Is New Zealand on a precipice? It seems that in Britain and New Zealand, adults are developing an adversarial relationship with teenagers. There's a very different set of ethics about child rearing in New Zealand than there are in the usa. In the usa, there was a very powerful movement among childcare workers after they had been lectured time and time again by Fred Rogers as he sought to reach out to children with his television show "Mr Roger's Neighborhood" in the 1970s. Early childhood educators developed a whole framework of scientific research and models around their work. And they taught these things to those seeking to get associate of arts degrees for being a nanny or being a daycare worker. These teachers, along with elementary teachers, have provided a backbone of advice and wisdom that parents go to when they have questions or concerns about their children.
But it seems to me that in New Zealand, the scholarly models about children which are used in places like the usa are unpalatable to folks. They wouldn't agree that children lack the ability to reason when they are very young. So sentiments in childcare and at schools have taken a very different course in that country. What I see in New Zealand is that they are stuck in the same place the usa was in the 1970s - there is a debate between those people who believe in authoritarian parenting which includes corporal punishment, and those people who believe in laissez-faire parenting - where the child is not given mentorship, guidance or structure. A word that came up when talking to an aquaintance over there about kids was "respect" - that certainly has a very unique meaning in New Zealand when it comes to how adults relate to children and vice versa. It seems to be a synonym for "detante." Now, I don't have a whole lot of experience when it comes to New Zealand, but these are my first impressions about this one segment of society where I see things that worry me.
What I see in the character of adults in New Zealand is a lot of open affection towards one another - a lot of friendliness and caring. But it seems that children are not offered the same level of graciousness. Of course, I understand that New Zealand would have the same problem we see elsewhere in the Western world where there is an impediment when it comes to adult males showing affection to children and doting over them. People tend to misconstrue adult male expressions of affection towards children. And this prevents boys when they are growing up from learning how to bond with members of their own gender.
Recently, I've been hearing about the problem of what they call "boy racers" in New Zealand - something we haven't seen in the usa since the 1950s - where teenagers will invite their friends over for a drag race on the public streets of a town. It seems like many new zealand teens are growing up with a chip on their shoulder. Now this is a really bad sign - because these are the people who are going to be the adult New Zealanders of tomorrow.
I'm in my late thirties now, and I've always been curious about what would happen to my generation - those of us who were raised in the 1970s in the usa. We were the Sesame Street generation. And now that we are coming into our own, I see that we aren't much different from how we were as kids. The internet and the blogosphere shows how we have a fascination for negative topics, but we are bemused by them as well, and we don't quite know what to think. Our attitudes and our approaches to life were obviously formed when we were children. I think that New Zealand is headed towards rough times because the crop of kids which they are raising seem to be growing up with some really bad attitudes.
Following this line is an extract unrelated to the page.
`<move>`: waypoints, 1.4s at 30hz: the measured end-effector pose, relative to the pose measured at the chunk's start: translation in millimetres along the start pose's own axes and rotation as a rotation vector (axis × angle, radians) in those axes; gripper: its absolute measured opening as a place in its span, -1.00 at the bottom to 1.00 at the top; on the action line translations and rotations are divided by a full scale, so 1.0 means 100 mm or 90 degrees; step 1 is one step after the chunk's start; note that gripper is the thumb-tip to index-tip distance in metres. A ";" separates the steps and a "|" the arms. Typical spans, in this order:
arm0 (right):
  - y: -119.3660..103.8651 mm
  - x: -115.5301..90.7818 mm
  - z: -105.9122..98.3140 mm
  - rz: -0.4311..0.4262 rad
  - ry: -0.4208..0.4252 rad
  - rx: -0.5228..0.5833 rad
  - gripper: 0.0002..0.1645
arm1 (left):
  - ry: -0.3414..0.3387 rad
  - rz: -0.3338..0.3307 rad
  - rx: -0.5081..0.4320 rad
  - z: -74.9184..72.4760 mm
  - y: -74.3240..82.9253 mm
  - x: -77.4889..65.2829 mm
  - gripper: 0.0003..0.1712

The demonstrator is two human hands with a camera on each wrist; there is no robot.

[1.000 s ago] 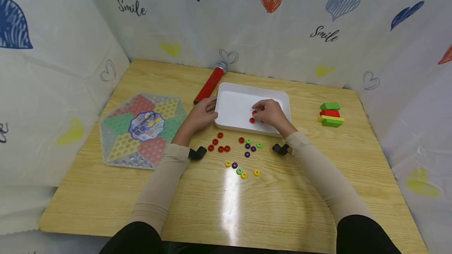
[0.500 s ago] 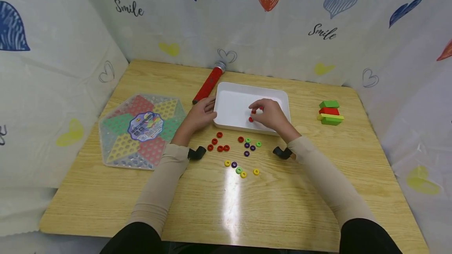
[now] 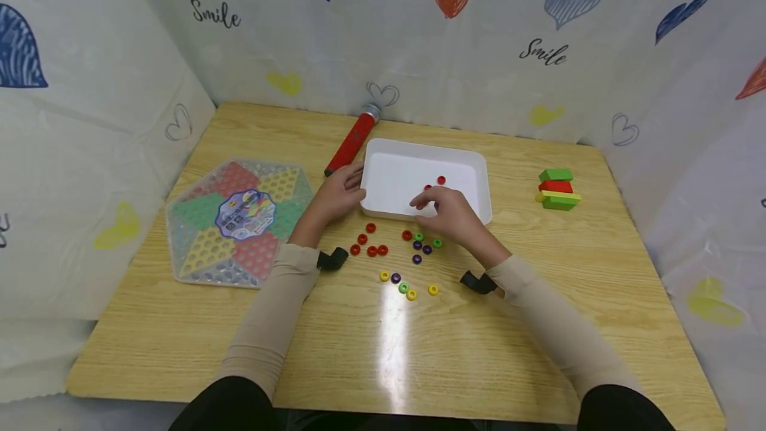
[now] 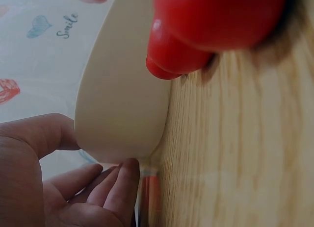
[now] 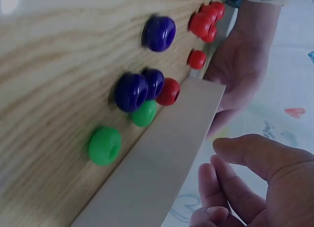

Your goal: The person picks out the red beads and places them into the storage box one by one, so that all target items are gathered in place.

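Note:
My left hand (image 3: 336, 198) holds the left end of a white rectangular tray (image 3: 389, 178). In the left wrist view its thumb is at the tray's rim, with the fingers against the outer wall. My right hand (image 3: 449, 217) hovers over the tray's near edge, thumb and index finger slightly apart. The right wrist view shows nothing between its fingertips. Inside the tray lies a red bead (image 3: 441, 180), with more red partly hidden by the right fingers. On the table just before the tray are red beads (image 3: 371, 227), purple beads (image 5: 131, 92) and green beads (image 5: 104, 145).
Yellow beads (image 3: 411, 294) lie nearer the person. At left rests a hexagonal board (image 3: 197, 208) with coloured triangles. A red microphone (image 3: 351, 142) lies behind the left hand. Stacked green, red and yellow blocks (image 3: 556, 187) stand at right. Patterned sheeting encloses the wooden table (image 3: 335, 351).
My right hand has moved back from inside the tray toward its near edge and the beads in front, uncovering a red bead. The left hand keeps its place at the tray.

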State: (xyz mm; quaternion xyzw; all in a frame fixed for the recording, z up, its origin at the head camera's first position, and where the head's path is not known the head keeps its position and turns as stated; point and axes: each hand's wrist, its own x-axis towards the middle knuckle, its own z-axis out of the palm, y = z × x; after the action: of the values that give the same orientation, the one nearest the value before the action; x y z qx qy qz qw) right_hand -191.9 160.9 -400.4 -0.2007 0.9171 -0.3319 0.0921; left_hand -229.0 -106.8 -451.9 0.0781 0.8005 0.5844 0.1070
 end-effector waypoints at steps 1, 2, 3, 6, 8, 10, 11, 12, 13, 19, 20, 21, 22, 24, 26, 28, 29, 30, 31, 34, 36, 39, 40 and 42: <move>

So we'll see a change in New Zealand society. It will cease to be gentle-spirited, and affectionate - and will become more hard edged, with people being more mistrustful of their neighbors.
The tragic thing about this kind of societal change is that it's hard to see when it's happening. One is immersed in these societal changes to such a degree that people have a hard time putting their finger on what is changing in society, and how that is occurring. It's very easy to point to a transitory event like a war, or a problem in the banking industry, and come up with an approach for dealing with these problems. But when there's a systemic change in the attitude of people in a society it's harder for people to think clearly about the problem, and harder for them to act decisively to pave a way for a better future for their society.
I could be wrong about this whole thing. One of my aquaintances in New Zealand says that the independence that teens are given in New Zealand makes them more responsible adults. But then others will say that kids are different today than they were a decade or two ago. Anyway, this essay represents my best judgement on the situation at the moment. I would hope that there would be some movement of educators in New Zealand who come together and work to create standards for their own group, as they go out into the world and act as New Zealand's childcare providers. This is the solution that would work, to make certain that each generation of children gets the care and love and attention that it needs - and that the children are facilitated in the proper manner so that they can achieve their own personal aspirations.